Developing and bringing to market effective Ebola vaccines requires extreme measures and unprecedented international cooperation, global health experts said yesterday.

In an interim report on a roadmap for vaccines against the current and any future outbreaks of the deadly virus, infectious disease specialists Jeremy Farrar and Mike Osterholm said the scope of effort was “too complex for any single government, organisation or company”.

The specialists are calling for sustained public-private sector partnership and commitment to tackle the Ebola virus.

“To bring Ebola vaccines to market, which is clearly in the greater common good given the global consequences of this epidemic, extreme measures are needed to ensure a massive coordinated effort among vaccine manufacturers, government regulatory authorities, government public health agencies, non-governmental organisations and global, national and local leaders,” they wrote.

Several potential vaccines are being fast-tracked through development in the hope that in the end one or more may prove able to be used in the world’s largest Ebola outbreak in West Africa.

The latest World Health Organisation weekly data showed the epidemic has killed 8,235 of the 20,747 people known to be infected worldwide. The vast majority of cases and deaths are in West Africa, mainly in Guinea, Sierra Leone and Liberia.

Two vaccine candidates from GlaxoSmithKline and another from a collaboration between NewLink Genetics and Merck started initial clinical testing in the autumn, while a third from Johnson & Johnson and Bavarian Nordic has just reached the first-in-human testing stage.

The GAVI global vaccines group said last month it would commit up to $300 million to buy Ebola vaccines and will begin procurement as soon as the WHO recommends one.

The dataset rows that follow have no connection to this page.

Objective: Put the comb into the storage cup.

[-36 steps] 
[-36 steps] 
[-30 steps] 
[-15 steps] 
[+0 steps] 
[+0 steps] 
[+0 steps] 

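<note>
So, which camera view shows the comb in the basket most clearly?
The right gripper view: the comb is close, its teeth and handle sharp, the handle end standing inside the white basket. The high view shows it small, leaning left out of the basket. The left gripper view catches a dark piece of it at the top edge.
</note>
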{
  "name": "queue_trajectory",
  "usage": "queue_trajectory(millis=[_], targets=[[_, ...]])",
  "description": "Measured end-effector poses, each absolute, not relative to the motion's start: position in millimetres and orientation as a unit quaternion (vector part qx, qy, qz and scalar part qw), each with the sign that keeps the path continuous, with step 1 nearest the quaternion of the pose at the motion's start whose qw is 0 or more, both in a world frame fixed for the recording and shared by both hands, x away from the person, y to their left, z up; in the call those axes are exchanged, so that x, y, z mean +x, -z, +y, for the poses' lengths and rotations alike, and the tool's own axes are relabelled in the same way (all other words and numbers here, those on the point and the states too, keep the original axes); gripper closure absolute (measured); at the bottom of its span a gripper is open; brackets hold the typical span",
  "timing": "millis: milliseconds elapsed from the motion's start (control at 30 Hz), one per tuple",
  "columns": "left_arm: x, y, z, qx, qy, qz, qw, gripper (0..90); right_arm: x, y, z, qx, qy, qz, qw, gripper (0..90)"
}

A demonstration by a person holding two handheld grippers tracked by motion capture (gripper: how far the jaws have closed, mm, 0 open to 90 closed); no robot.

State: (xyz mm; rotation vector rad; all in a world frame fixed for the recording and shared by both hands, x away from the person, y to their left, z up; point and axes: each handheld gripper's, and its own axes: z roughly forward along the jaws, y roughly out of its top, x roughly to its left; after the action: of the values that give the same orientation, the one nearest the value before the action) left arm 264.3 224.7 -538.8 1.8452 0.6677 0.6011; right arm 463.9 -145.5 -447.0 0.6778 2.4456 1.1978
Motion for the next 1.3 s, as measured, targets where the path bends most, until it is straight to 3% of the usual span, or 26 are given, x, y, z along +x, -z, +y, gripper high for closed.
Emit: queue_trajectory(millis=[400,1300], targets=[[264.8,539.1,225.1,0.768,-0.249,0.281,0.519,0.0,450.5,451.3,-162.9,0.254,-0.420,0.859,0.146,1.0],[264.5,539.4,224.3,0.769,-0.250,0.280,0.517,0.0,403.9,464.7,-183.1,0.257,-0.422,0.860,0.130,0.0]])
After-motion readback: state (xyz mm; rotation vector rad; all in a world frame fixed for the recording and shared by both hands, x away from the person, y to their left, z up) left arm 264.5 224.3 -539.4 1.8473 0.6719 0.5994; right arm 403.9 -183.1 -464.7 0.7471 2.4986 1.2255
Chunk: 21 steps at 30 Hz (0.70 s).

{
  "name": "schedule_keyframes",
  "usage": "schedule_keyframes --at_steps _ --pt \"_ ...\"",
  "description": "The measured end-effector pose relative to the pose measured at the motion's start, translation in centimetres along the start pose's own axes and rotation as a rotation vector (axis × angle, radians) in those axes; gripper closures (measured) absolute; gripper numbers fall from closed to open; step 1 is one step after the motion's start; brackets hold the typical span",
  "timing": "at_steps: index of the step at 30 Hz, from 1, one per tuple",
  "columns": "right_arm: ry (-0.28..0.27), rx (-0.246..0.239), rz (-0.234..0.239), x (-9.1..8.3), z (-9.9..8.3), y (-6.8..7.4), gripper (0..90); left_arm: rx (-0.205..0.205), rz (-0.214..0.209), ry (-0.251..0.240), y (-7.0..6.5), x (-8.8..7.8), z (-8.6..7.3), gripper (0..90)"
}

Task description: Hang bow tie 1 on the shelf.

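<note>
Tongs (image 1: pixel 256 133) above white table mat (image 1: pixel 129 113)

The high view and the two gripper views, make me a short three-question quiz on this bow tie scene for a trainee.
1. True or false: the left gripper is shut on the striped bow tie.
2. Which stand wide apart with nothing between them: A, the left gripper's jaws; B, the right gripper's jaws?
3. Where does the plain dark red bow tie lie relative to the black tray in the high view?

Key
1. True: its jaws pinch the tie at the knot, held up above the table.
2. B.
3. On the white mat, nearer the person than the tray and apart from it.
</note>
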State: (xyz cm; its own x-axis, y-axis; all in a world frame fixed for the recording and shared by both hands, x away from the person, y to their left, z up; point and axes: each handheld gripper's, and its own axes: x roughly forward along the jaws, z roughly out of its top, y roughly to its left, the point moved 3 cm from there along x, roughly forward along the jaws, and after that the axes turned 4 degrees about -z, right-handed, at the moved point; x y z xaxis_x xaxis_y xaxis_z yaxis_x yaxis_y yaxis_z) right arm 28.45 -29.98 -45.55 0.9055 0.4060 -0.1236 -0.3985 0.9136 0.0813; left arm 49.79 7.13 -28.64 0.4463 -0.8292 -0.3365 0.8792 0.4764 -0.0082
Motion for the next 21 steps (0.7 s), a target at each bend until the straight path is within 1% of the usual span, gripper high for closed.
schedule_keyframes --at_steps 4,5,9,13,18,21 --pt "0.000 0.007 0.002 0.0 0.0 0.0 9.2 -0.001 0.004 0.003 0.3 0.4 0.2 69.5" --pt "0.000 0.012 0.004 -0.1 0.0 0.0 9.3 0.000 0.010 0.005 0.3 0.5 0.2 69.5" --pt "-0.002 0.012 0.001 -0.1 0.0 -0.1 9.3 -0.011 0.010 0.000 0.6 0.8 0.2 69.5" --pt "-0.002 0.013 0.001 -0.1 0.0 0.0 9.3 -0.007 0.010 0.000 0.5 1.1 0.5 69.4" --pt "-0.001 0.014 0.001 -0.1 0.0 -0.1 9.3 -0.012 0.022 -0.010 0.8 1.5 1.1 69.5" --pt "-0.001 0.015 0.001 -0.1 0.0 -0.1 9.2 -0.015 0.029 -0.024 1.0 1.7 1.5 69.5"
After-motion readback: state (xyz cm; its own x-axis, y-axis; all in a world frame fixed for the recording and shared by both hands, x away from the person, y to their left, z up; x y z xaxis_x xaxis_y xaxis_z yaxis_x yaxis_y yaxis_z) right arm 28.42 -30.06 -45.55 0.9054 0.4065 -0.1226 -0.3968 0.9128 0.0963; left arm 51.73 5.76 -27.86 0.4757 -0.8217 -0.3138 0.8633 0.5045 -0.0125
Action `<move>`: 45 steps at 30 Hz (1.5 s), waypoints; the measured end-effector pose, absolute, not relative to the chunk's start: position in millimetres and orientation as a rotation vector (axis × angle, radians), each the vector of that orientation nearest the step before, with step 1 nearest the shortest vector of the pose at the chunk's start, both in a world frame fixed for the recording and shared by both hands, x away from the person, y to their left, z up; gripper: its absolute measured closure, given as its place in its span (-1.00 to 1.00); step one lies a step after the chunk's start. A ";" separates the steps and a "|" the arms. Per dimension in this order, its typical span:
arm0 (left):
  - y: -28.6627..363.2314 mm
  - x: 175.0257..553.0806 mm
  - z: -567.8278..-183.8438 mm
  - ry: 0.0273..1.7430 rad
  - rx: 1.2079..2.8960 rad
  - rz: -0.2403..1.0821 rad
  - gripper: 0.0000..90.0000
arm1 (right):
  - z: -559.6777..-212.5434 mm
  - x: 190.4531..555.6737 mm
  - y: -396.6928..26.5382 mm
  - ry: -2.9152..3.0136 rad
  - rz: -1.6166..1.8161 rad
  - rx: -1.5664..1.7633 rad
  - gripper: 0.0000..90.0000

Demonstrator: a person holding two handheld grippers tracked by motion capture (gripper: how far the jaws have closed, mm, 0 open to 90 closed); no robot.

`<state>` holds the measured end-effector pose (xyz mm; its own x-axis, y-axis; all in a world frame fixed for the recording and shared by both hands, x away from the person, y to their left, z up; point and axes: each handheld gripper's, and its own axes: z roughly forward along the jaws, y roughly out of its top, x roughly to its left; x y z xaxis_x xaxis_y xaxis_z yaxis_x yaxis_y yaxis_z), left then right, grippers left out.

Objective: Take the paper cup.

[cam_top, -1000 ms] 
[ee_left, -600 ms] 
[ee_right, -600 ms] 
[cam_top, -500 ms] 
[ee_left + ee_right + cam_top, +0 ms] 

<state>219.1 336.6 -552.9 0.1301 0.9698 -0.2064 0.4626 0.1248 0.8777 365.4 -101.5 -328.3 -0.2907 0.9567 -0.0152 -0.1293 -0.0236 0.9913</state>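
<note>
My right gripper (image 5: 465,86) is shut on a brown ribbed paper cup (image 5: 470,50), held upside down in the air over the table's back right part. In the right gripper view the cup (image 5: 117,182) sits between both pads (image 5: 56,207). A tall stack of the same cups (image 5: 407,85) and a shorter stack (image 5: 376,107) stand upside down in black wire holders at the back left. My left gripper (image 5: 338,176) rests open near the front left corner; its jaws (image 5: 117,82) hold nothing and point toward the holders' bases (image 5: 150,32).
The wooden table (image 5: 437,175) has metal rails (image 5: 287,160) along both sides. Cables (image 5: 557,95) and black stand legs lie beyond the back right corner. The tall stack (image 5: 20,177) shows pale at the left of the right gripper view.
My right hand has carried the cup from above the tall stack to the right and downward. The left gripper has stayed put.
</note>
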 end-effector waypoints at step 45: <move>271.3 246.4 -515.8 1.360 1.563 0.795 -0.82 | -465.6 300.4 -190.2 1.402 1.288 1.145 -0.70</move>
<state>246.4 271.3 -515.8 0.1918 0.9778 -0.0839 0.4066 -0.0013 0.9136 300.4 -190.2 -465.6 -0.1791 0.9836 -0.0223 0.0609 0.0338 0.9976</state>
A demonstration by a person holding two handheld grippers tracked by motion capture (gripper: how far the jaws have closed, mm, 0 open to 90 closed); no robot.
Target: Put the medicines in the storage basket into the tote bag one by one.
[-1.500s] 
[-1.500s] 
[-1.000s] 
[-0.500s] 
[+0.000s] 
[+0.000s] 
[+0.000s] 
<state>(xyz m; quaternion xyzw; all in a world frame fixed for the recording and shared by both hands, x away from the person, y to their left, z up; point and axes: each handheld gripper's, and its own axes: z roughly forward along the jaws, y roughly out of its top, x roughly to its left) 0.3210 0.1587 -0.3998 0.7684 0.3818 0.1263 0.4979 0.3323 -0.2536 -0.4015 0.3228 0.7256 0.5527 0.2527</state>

British nurse diagnosed with Ebola last month is showing signs of improvement and is no longer critically ill

Yet with case numbers levelling off in the hardest-hit countries, some experts are concerned clinical trials may be slower to report results and political will to see development through may falter.

“Public attention may recede from the current crisis in West Africa, but the likelihood of disease and death from future Ebola outbreaks will not,” the interim report said.

“We must not lose sight of the immense contribution that a safe and effective vaccine would make,” said Farrar, head of the Wellcome Trust global health charity.

He and Osterholm, director of the University of Minnesota’s Center for Infectious Disease Research & Policy (CIDRAP), said a successful vaccine would also provide a model for tackling other deadly infectious diseases, enabling vaccine strategies “to begin without delay in future epidemics”.

Meanwhile a British nurse diagnosed with Ebola last month is recovering and is no longer in a critical condition, the London hospital treating her said in a statement late yesterday.

Pauline Cafferkey, a 39-year-old nurse who normally works at a Scottish health centre, became the first person to be diagnosed with the disease in Britain after contracting it in Sierra Leone, where she was volunteering at an Ebola clinic.

“Pauline Cafferkey is showing signs of improvement and is no longer critically ill,” the statement from the Royal Free Hospital said.

“She remains in isolation as she receives specialist care for the Ebola virus.”

Cafferkey is being treated with blood plasma from an Ebola survivor and an unnamed experimental anti-viral drug, the London hospital has said.

The Royal Free, Britain’s main centre for Ebola cases, successfully treated British aid worker William Pooley with the experimental drug ZMapp – a drug made by the small biotech company Mapp Biopharmaceutical in San Diego – after he was flown back to Britain last August, suffering from the disease.

Unfortunately supplies of ZMapp have since run out and none has been available to treat Cafferkey.